И вновь по едва уловимому движению Илюшина Бабкин понял, о чем в этот момент подумал напарник: как встроить в карту предпочтений Оксаны Баренцевой тот километр, который, как предполагает Татаров, она прошла пешком от машины до станции Алабушево?
– Одним словом, мы договорились выбраться в ресторан! Назначили друг другу свидание, как в юности. Встретиться решили на Белорусском вокзале. Есть где припарковать машину, поблизости много заведений: что-нибудь ей понравилось бы.
– На какое время вы условились? – спросил Сергей.

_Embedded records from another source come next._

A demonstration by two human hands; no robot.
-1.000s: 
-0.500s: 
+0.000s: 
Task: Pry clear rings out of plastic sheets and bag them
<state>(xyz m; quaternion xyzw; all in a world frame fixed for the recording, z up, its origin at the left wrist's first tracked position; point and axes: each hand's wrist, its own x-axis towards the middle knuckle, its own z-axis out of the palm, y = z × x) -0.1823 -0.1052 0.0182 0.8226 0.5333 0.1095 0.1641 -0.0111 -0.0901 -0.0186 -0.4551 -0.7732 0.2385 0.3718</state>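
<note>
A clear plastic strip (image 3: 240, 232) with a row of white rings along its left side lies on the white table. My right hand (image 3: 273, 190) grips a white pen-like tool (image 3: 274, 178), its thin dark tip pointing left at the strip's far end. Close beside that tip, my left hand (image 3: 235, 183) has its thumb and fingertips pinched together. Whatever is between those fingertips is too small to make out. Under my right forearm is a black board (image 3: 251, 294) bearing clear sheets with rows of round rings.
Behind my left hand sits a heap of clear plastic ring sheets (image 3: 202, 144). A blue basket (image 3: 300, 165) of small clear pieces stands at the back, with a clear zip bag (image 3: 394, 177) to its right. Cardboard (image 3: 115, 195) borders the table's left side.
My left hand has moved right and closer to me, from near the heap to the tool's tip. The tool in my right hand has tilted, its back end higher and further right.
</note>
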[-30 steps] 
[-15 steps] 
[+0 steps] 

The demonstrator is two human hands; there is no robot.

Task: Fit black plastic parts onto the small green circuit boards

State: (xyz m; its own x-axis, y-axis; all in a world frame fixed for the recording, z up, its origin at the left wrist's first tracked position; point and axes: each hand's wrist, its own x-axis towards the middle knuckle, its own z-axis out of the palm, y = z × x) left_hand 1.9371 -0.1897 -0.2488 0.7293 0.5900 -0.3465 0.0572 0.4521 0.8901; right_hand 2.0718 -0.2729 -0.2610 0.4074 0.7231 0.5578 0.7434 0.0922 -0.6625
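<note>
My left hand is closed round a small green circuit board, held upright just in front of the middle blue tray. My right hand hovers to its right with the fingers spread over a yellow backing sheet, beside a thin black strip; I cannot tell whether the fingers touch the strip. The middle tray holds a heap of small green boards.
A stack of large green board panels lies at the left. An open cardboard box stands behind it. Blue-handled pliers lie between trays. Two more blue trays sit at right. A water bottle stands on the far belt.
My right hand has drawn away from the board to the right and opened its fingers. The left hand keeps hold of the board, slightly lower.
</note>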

– М-м-м… Сейчас соображу. Двенадцатого августа мы должны были встретиться на вокзале в двенадцать тридцать. Да, в половине первого, – твердо повторил он. – Я приехал вовремя, прождал Оксану… Не помню сколько. Двадцать или двадцать пять минут. И к концу этого времени совершенно вышел из себя, непростительно вышел, конечно! Оксана могла встать в пробке, Ленинградка в будний день едет из рук вон… – Он оборвал себя и с силой сказал: – Но я-то приехал вовремя! Я приложил усилия, это было наше первое за много лет свидание! Ее опоздание показалось мне насмешкой, демонстрацией пренебрежения! Я бог знает что надумал и наговорил себе, пока мерил шагами вокзал; вокруг меня постоянно были люди, и эта неприкаянность среди себе подобных… Я ведь мог вернуться в машину, но я боялся пропустить жену, боялся, что она придет, не обнаружит меня на условленном месте и рассердится! – Баренцев послал случайно новый солнечный зайчик, заметил, наконец, как щурится Бабкин, и спохватился: – Ох, простите! Дурацкая привычка… – Юрий сложил очки и спрятал в выдвижной ящик. Но ему необходимо было что-то держать в руках, и, поколебавшись, он схватил ручку из письменного набора – удивительно аляповатого, явно очень дорогого малахитового набора, не подходившего под обстановку этой простой, со вкусом обставленной комнаты с книжными шкафами и птицами на обоях. Бабкин подумал, что это подарок Оксаны – из тех времен, когда они еще делали друг другу подарки. – Когда мы встретились дома в тот день, Оксана оправдывалась, ссылалась на дела, которые заставили ее задержаться в салоне у сестры… Но ведь она даже не удосужилась позвонить мне, прислать сообщение, в конце концов! Это задело меня больше всего. Оксана – фанат голосовых сообщений. Из любой пробки она могла тысячу раз надиктовать мне, что задерживается, сказать, чтобы я не ждал ее, а садился в ближайшей кофейне, вместо того чтобы торчать там, как какой-то неудачливый в любви юнец… В конце концов мы договорились как бы переиграть наше провалившееся свидание. Я выбрал Андреевку – это небольшой поселок, ехать от нас относительно недалеко, и там есть где посидеть. Конечно, заведение очень скромное, не то что на Тверской или Брестской, но нам и не требовался пафосный ресторан. Нужно было с чего-то начать.
– И история повторилась, – утвердительно сказал Макар.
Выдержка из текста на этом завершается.